Gendo, an AI platform for architects and designers, has raised a £4.3M Seed round. The company emerged from beta and raised their pre-seed raise of £855k 4 months previously. The latest round was co-led by PT1 and LEA Partners, with additional backing from Koro Capital and follow-on investment from existing investors Concept Ventures.
Founded by architectural designer and visualiser George Proud and software engineer Will Jones, Gendo’s market-leading image generation platform is able to turn 2D drawings, sketches or text prompts into visualisations.
Since emerging from beta in July 2024, Gendo has amassed 3,600 global users and seen over 50,000 images generated across 5,000 projects.
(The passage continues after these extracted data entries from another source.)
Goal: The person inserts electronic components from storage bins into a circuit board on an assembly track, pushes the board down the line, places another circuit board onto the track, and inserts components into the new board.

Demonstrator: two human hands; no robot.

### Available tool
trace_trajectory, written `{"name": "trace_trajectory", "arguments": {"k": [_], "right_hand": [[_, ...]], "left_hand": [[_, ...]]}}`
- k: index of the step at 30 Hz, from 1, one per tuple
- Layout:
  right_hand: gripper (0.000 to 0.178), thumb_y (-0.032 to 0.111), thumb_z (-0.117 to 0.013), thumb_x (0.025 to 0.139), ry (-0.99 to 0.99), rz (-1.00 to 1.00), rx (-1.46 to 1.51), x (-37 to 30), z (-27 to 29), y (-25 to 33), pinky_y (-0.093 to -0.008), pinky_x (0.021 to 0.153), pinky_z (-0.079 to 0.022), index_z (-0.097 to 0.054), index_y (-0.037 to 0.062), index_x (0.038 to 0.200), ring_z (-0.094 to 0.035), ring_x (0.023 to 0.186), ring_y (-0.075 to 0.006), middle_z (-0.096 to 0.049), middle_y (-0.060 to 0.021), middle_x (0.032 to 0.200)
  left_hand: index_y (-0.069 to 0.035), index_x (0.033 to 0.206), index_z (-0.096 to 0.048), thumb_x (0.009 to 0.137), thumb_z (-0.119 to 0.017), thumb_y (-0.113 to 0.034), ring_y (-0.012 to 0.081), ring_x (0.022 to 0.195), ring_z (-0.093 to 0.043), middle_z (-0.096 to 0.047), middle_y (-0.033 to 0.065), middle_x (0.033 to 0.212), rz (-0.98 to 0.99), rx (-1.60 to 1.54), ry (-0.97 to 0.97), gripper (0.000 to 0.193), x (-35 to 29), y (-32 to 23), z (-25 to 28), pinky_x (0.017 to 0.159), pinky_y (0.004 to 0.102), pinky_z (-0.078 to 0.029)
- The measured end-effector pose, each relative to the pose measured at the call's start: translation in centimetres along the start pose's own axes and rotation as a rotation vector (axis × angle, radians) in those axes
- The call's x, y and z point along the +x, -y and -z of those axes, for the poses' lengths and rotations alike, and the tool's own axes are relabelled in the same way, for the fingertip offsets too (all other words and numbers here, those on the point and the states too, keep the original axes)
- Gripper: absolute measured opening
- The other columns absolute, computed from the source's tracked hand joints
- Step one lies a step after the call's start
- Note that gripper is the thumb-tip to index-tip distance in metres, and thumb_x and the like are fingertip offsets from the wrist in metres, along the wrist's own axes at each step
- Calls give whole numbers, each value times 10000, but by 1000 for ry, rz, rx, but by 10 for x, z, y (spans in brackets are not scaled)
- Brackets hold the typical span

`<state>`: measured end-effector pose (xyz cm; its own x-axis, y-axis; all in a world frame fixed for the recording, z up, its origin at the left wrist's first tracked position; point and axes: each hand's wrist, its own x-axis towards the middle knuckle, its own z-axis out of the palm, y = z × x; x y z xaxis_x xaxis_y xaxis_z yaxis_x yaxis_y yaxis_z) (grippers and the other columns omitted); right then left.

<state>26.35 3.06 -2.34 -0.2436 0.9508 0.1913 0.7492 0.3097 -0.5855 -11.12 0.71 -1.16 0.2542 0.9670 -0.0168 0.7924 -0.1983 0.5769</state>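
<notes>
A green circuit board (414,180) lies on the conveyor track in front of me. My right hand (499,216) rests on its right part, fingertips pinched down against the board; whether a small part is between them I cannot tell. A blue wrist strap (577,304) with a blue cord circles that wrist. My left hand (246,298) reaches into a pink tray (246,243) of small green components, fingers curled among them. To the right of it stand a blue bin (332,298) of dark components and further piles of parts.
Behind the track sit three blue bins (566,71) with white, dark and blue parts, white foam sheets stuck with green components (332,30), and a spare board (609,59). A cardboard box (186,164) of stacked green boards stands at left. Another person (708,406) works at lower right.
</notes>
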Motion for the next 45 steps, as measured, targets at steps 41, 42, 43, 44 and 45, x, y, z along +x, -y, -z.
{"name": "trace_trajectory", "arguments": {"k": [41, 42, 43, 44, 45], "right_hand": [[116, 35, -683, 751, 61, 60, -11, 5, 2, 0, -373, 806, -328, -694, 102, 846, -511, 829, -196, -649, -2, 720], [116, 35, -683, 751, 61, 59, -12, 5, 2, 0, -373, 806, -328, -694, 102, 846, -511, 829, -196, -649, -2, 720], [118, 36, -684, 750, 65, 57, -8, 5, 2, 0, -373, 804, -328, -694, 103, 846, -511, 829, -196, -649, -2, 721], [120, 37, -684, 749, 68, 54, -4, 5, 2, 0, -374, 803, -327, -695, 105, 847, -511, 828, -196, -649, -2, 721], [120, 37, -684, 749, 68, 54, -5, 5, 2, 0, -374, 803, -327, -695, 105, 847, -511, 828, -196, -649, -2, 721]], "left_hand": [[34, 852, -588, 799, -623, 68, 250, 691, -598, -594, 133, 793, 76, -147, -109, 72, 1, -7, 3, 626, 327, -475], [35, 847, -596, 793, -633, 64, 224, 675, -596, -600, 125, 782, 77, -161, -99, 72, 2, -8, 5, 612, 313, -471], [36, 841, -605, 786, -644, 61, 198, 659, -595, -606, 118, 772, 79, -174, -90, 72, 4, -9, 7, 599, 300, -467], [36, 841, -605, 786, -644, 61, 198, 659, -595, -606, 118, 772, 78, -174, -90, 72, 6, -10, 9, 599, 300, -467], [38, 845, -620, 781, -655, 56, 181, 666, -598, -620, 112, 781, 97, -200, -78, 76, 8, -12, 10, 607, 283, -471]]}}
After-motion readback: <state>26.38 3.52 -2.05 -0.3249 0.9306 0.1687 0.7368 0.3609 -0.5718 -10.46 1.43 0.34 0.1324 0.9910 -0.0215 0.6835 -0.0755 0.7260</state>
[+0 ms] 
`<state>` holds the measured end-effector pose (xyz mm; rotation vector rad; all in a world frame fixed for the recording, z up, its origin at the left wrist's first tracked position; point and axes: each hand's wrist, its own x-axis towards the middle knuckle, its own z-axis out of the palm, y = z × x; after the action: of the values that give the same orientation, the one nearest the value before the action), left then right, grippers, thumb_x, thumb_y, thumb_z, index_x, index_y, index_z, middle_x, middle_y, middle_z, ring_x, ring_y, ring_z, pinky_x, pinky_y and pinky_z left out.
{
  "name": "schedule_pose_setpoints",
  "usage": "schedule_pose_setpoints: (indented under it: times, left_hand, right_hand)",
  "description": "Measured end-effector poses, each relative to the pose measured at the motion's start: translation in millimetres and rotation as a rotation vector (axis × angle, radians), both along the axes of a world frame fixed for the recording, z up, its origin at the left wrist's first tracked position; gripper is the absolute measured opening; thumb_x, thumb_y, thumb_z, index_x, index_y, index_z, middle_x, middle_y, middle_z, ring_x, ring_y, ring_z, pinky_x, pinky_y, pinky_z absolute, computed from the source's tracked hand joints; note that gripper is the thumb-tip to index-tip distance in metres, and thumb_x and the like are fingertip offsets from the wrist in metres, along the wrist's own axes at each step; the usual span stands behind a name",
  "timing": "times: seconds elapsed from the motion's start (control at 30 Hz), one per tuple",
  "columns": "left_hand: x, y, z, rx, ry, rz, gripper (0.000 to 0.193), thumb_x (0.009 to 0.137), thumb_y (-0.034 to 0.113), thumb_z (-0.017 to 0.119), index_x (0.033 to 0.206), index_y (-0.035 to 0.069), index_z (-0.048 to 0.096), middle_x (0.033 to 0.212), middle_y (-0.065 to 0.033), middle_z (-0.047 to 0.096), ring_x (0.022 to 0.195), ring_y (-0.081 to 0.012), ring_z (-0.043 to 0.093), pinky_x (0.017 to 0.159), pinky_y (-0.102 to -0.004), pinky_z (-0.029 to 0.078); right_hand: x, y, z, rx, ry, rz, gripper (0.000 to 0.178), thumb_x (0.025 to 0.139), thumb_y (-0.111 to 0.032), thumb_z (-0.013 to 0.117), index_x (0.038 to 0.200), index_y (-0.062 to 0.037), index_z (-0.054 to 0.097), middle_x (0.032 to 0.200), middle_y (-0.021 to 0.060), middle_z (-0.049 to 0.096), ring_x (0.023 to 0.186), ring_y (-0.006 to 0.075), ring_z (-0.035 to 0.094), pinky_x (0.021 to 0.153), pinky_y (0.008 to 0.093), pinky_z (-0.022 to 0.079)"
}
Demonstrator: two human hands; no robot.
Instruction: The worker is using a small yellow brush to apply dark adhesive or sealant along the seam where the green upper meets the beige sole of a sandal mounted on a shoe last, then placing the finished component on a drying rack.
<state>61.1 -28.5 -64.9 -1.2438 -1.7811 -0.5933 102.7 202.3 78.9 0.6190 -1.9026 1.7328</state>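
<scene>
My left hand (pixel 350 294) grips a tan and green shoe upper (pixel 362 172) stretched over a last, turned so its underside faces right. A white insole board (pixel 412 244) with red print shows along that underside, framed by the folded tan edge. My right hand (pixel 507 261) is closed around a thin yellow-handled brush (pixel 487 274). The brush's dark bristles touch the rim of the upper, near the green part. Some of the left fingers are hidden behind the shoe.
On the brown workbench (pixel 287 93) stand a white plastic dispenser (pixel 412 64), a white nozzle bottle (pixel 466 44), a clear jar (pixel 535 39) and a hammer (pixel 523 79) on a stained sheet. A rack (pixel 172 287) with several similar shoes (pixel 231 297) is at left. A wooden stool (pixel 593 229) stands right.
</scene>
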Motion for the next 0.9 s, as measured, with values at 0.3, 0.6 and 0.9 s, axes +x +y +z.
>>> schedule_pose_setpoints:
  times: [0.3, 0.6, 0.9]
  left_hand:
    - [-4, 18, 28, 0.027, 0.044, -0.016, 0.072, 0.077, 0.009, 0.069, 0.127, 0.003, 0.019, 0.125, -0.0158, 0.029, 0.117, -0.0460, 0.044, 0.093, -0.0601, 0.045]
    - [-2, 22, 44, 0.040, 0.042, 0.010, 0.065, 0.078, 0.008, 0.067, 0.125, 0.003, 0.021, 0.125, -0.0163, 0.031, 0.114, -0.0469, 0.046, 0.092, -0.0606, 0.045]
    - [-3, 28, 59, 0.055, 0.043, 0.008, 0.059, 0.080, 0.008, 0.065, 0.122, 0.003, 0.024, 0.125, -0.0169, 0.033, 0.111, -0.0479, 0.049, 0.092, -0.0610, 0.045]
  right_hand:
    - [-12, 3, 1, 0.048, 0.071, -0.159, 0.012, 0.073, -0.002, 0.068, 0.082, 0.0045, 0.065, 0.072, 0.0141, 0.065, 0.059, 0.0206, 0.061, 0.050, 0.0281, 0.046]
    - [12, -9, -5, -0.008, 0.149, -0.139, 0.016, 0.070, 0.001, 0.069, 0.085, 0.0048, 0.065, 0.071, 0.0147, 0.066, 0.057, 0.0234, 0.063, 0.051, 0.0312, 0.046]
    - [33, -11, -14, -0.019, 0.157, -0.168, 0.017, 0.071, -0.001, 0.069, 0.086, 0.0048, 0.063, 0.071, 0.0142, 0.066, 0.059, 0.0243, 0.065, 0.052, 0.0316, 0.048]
On average, users are able to download their desired visualisations just 8 minutes after starting a design, which is more than 100x faster than the time it takes to create a visualisation using existing processes.
The team is also today announcing the appointment of Patrik Schumacher, principal of Zaha Hadid Architects, as Advisor to the company.
George Proud, CEO & co-founder at Gendo, commented: “It’s been a whirlwind since we launched the platform and announced our pre-seed funding in July. Our community of designers and architects has rapidly grown and we’re now proud to have over 2,500 users generating tens of thousands of images.
“We are huge believers in bespoke Generative AI tools that are designed for specific use-cases – the reception to Gendo has been a huge validator of that belief.
“It’s brilliant to welcome PT1, LEA Partners and Helm Capital to the Gendo journey. All have deep sector expertise and immense value to offer. And we are thrilled that Concept has doubled down on their commitment to us and our vision. This new tranche of investment will allow us to keep this scaling trajectory going and put Gendo at the heart of how all visualisations are created.”
Patrik Schumacher, principal at Zaha Hadid Architects, added: “I am excited about Gendo bringing high quality professional AI to architects’ fingertips. The gains in terms of both productivity and creative versatility are a step-change for our discipline.”